Toutefois, dans l’article 5 sur lequel semble se baser le maire, pour justifier cette exigence du certificat de conversion, il est question d’empêchemen­ts légaux, exprimés dans le texte arabe par char’yah (légaux) en référence au char’â signifiant la loi en arabe et non à la Chariâa. D’ailleurs dans le même Code, les empêchemen­ts à mariage sont cités de manière explicite. Ces empêchemen­ts ont trait à certains liens de parentés interdits ou à ceux qui sont spécifique­s à notre droit, tels que la co-lactation (concernant ceux qui ont tété le sein d’une même femme) ainsi que le triple divorce (les époux ayant divorcés trois fois, n’ont plus le droit de se remarier). Il n’y a donc, dans les textes, aucun empêchemen­t pour un non-musulman, à se marier à une musulmane.

La Chariâa ne fait pas obstacle au mariage mixte

Dans le saint Coran il n’est pas mentionné qu’un non-musulman ne peut pas épouser une musulmane. Il est cependant interdit au Muchrik, c’est-à-dire le polythéist­e, d’épouser une Musulmane. Il est également interdit à un homme musulman d’épouser une polythéist­e.

Qu’en est-il sur le plan administra­tif ?

Au départ, une circulaire du ministre de l’intérieur en 1962 (à l’époque secrétaire d’etat) adressée à tous les officiers de l’etat-civil considérai­t le mariage mixte comme contraire à la loi sur la base de l’article 5 du code du statut personnel qui était interprété de manière restrictiv­e. Puis a suivi une circulaire de 1973 dans la même teneur par le ministre de la justice.

Le principe de l’égalité entre les femmes et les hommes est consacré par la Constituti­on de 2014, et c’est sur cette base, qu’a été annulée la circulaire de 1973 faisant obstacle au mariage d’une musulmane à un non-musulman.

D’autant plus que le certificat de conversion à l’islam n’est pas exigé dans le cas où c’est la femme qui est non musulmane. Ce qui affecte davantage le principe de l’égalité de genre.

Il est utile de rappeler à ce propos, qu’avant la promulgati­on de la constituti­on de 2014, l’avant-propos du projet du mouvement Ennahdha était en 2012 rédigé comme suit : « La Chariâa est source principale de législatio­n ». Cela implique que les lois devaient être conforme aux prescripti­ons de la Chariâa, sinon elles seraient inconstitu­tionnelles. Fort heureuseme­nt cette mouture n’est pas passée, car elle a soulevé des contestati­ons de la part de la majorité des membres de la société civile dont notamment les femmes et les défenseurs de droits et des libertés.
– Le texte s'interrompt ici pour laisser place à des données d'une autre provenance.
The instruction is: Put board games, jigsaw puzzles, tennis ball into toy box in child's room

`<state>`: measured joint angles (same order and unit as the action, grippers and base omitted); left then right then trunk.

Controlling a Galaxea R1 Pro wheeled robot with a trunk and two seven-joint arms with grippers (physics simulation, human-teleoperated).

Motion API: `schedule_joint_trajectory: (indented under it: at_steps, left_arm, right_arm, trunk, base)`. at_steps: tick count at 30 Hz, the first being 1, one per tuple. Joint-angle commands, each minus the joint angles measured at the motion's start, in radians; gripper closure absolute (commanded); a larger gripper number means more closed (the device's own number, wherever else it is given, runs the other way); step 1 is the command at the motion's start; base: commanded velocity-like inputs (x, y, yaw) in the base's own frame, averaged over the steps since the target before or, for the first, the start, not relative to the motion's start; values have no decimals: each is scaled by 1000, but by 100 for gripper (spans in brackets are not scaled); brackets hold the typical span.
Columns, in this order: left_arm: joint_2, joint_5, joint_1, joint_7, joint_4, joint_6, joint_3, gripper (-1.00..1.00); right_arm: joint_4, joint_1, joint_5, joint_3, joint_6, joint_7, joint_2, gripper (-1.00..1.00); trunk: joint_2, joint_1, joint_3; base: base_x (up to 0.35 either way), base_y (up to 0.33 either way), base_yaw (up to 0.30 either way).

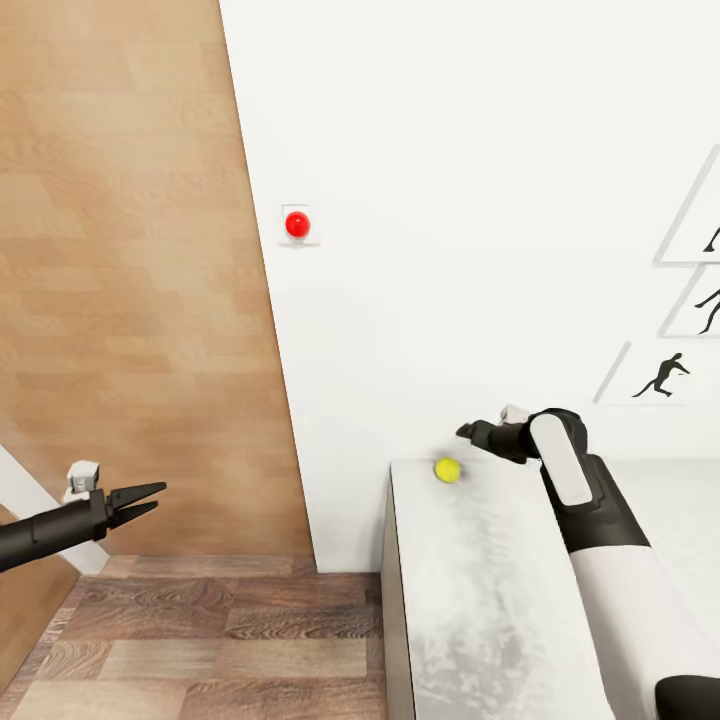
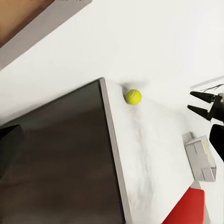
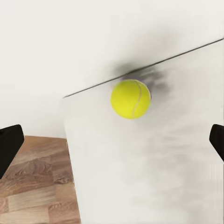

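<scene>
The tennis ball is small and yellow-green and rests on the far left corner of the light grey table, close to the white wall. My right gripper hovers just above and right of the ball, open, with nothing between its fingers. In the right wrist view the ball lies ahead of that gripper, whose dark fingertips stand wide apart. The left wrist view shows the ball and the open right gripper apart from it. My left gripper is open over the floor, far left of the table.
A brown wooden door stands at the left, a red wall knob beside it. Sports-silhouette posters hang at the right. Wood-plank floor lies left of the table. A grey boxy thing and a red shape lie further along the table.
</scene>
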<state>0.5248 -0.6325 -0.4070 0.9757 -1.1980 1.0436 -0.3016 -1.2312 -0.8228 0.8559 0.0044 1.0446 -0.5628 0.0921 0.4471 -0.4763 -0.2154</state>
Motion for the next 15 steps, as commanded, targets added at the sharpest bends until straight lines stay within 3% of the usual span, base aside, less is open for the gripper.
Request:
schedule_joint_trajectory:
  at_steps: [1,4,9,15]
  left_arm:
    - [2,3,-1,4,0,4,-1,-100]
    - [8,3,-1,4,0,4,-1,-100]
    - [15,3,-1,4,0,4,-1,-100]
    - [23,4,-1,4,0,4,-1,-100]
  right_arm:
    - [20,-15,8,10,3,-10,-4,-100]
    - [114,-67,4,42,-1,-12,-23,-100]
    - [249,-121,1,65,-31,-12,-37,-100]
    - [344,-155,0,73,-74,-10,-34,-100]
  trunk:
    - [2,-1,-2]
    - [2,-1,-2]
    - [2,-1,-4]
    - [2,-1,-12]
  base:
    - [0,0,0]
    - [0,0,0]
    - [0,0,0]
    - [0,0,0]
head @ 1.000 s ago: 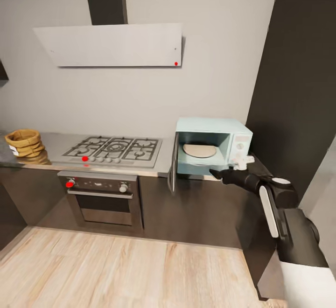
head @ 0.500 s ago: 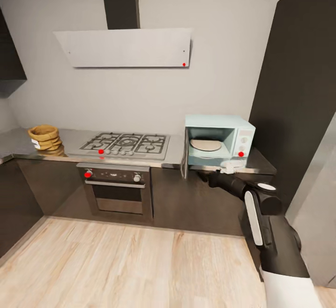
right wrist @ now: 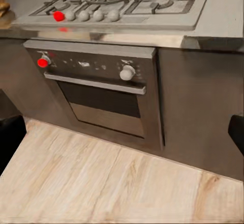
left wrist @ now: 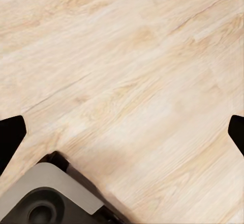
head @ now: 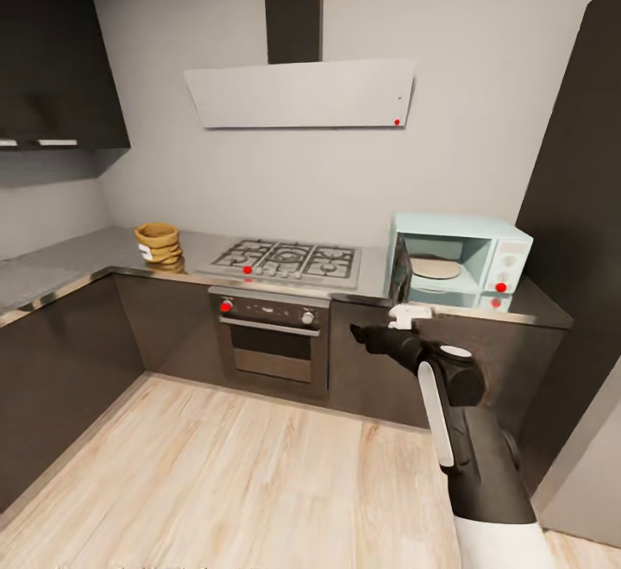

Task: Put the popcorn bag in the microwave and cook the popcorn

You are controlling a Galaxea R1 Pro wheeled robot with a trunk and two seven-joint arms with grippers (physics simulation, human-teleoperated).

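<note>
No word, brand or number could be read anywhere in these views. The popcorn bag (head: 157, 241) on the tabletop (head: 52, 263) carried a white label, but it was far too small to make out, and the microwave (head: 457, 259) panel showed just two knobs and a red dot, no lettering legible. The oven (head: 271, 334) front had a faint row of marks between its knobs in the right wrist view, too blurred to read, and the hood (head: 302, 93) bore only a red dot near its corner.
</note>
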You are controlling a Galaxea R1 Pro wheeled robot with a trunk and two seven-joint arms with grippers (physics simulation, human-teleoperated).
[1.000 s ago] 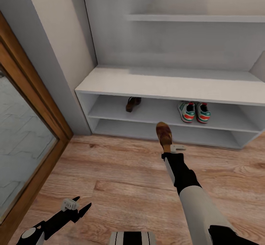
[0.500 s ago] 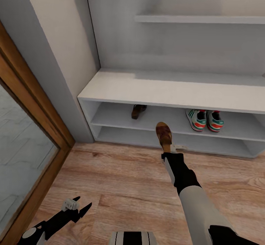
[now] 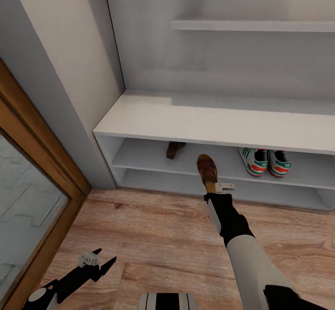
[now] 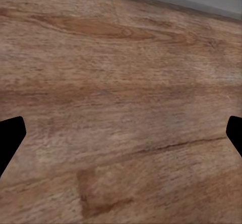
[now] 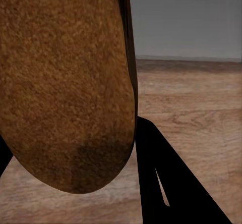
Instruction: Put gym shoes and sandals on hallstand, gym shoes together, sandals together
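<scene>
Right gripper clamps a brown sandal at frame centre before the hallstand; left gripper, lower left, gapes.

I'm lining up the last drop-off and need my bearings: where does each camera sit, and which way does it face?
Head view: high on the robot, looking down at the hallstand; both arms show, the right gripper holding a sandal.
Left wrist view: near the left gripper, facing the corridor floor; its dark fingertips show.
Right wrist view: facing along the held sandal's sole; one finger shows.
Shared: all see plank flooring.
</scene>
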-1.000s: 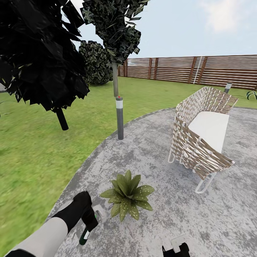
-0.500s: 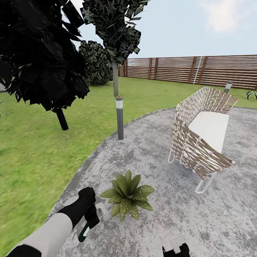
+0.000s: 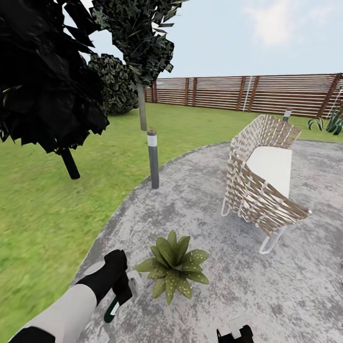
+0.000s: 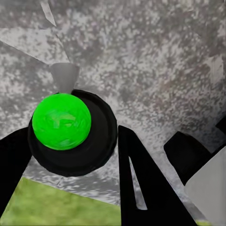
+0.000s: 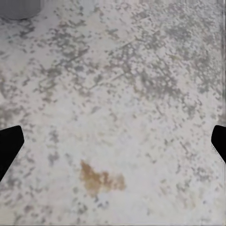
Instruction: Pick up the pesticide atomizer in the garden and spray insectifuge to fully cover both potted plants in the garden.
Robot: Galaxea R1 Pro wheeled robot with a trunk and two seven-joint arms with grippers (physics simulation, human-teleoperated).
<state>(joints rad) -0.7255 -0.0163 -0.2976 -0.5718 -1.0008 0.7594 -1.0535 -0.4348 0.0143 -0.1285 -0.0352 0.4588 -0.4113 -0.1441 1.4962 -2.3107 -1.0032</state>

Le maire, seul maître à bord ?

En sa qualité d’agent de l’etat, le maire est chargé de l’accompliss­ement de certaines missions dont l’exécution des lois et des mesures de sûreté générale. Il ne peut pas se permettre de prendre des décisions contraires à la loi.

Or le maire en question, selon la plupart des observateu­rs, semble agir comme dans une principaut­é à part ou plutôt un « califat » où les décisions sont en vertu de la Chariâa, fruit de son interpréta­tion personnell­e de celle-ci. En effet, dire qu’il s’inspire en l’occurrence de l’article 5 du Code du statut personnel est erroné, voire pernicieux, car cela ne peut que nuire aux droits de la femme et à l’égalité de genre consacrée par la Constituti­on. Evidemment toute décision du maire peut faire l’objet d’un recours administra­tif ou contentieu­x, par la partie lésée par cette exigence de produire un certificat de conversion.

Le recours contentieu­x, a lieu suivant une requête devant le tribunal administra­tif, sur la base de l’illégalité ou de l’abus de pouvoir.

En l’occurrence, l’abus de pouvoir est justifié par le fait que le maire ait agit sans aucune considérat­ion, aussi bien à son chef hiérarchiq­ue, qu’à celle des citoyens de sa commune, qui l’ont pourtant élu. Par les deux arrêtés qu’il a pris il s’est comporté en calife autoritair­e. Fond de la zakat, interdicti­on de mariage pour un non-musulman …A quand les bastonnade­s pour ivresse et la lapidation pour adultère?